## Imports
These experiments were run on Python 3.8. In the requirements.txt are the versions used for these packages.
- tqdm: For showing progress in loops.
- numpy and pandas: For data manipulation.
- cornac: For obtaining the recommendations.
- tensorflow: Required by cornac.
- torch: Required for the VAECF implementation of Cornac.

In [49]:
from datetime import datetime
from pathlib import Path
from logging import Formatter, StreamHandler, getLogger, INFO

from tqdm import tqdm
from cornac import Experiment
from cornac.eval_methods import RatioSplit
from cornac.metrics import NDCG, Recall, Precision
from cornac.hyperopt import Discrete, Continuous
from cornac.hyperopt import GridSearch, RandomSearch
#from cornac.models import MF, WMF, SVD, VAECF
from cornac.models import VAECF, NeuMF, MCF, SVD, WMF, SKMeans, GMF
from cornac.exception import ScoreException
from numpy import array, nan
from pandas import read_csv, DataFrame, Series

## Logger setup
Here we set up the logger for showing some info when executing this script.

In [50]:
logger = getLogger(__name__)
logger.setLevel(INFO)

ch = StreamHandler()
ch.setLevel(INFO)
ch.setFormatter(
    Formatter('%(asctime)s - %(levelname)s - %(message)s')
)

logger.addHandler(ch)

## Configuration variables
We define some variables used on the rest of the experiment.

### General config
Getting the date now and the name of the experiment.

In [51]:
now = f'{datetime.now():%Y%m%d%H%M}'
experiment_name = 'AMBAR'

### File and dir config
Getting the working directory with pathlib, and obtaining the csv to be used in cornac, and defining a results directory.

In [52]:
work_dir = Path('.').resolve()
data_file = work_dir / 'data' / experiment_name / 'ratings_info.csv'
results_dir = work_dir / 'results' / experiment_name / now

Here we make sure the results directory exists by creating it if it doesn't.

In [53]:
if not results_dir.exists():
    results_dir.mkdir(parents=True, exist_ok=True)

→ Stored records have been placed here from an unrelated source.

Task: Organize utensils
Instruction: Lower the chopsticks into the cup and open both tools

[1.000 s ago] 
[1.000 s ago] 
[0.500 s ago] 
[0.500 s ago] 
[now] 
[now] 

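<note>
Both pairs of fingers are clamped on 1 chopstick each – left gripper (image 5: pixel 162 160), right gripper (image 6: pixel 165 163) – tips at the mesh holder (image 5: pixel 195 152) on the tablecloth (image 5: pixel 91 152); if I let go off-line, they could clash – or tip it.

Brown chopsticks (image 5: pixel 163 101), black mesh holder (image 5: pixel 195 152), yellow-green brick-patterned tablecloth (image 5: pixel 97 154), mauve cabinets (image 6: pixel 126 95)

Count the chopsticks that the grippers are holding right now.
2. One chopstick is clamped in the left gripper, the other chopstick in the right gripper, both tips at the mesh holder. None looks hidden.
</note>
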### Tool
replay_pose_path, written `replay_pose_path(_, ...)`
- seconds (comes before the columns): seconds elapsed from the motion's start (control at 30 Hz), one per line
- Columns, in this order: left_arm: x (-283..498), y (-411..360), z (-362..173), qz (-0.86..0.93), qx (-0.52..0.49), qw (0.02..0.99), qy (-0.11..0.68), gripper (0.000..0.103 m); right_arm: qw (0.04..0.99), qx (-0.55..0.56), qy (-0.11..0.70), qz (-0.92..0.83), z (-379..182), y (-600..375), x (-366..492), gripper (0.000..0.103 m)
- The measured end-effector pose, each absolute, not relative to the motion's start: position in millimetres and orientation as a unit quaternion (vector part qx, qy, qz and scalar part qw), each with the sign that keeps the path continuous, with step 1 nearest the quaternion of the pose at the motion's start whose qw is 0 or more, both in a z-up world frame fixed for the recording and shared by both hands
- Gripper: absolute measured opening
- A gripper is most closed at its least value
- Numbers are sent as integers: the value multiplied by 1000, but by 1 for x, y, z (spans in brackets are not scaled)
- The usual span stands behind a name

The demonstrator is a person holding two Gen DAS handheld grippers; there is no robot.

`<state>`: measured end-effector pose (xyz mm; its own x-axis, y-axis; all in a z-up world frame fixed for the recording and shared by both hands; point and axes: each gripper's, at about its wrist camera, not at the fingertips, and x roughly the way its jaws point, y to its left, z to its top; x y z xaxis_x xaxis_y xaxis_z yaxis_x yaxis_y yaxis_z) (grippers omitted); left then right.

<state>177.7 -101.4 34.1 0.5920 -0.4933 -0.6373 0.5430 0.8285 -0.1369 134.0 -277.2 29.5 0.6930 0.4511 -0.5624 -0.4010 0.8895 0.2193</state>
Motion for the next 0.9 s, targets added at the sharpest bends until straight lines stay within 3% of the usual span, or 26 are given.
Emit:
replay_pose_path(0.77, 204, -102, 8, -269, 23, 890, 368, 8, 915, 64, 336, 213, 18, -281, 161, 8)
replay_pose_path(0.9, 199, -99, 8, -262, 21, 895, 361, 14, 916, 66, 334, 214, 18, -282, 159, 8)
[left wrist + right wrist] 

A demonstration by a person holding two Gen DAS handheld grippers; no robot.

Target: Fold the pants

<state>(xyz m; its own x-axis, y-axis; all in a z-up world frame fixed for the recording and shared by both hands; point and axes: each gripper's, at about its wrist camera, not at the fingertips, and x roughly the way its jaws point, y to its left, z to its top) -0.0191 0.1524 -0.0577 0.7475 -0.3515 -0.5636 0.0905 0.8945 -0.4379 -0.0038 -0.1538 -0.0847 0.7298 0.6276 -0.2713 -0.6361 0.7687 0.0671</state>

Also, we make sure the data file exists and is a file. Here we could also make sure that the file is an actual csv file.

In [54]:
if not data_file.exists() and data_file.is_file():
    print("Bad data file")

### Dataframe config
We define the names of the headers of each column to be identified by pandas. Also, we define the data type of the values in each cell of the user, item and rating. If the data has multiple data types, the val_dtype can be a list of type string compatible with pandas.

In [55]:
col_names = {
    'user': 'user_id',
    'item': 'track_id',
    'rating': 'rating'
}
val_dtype = 'int'

### Cornac config
Here we set up the k value, the test set size and the validation set size. Also we decide if we want to exclude unknown values or not.

In [56]:
k = 1000
test_size = 0.2
val_size = 0.1
exclude_unknown = True

## Function setup
We set up various utility functions to be used later. Mostly for exporting data and getting it in a format compatible with cornac.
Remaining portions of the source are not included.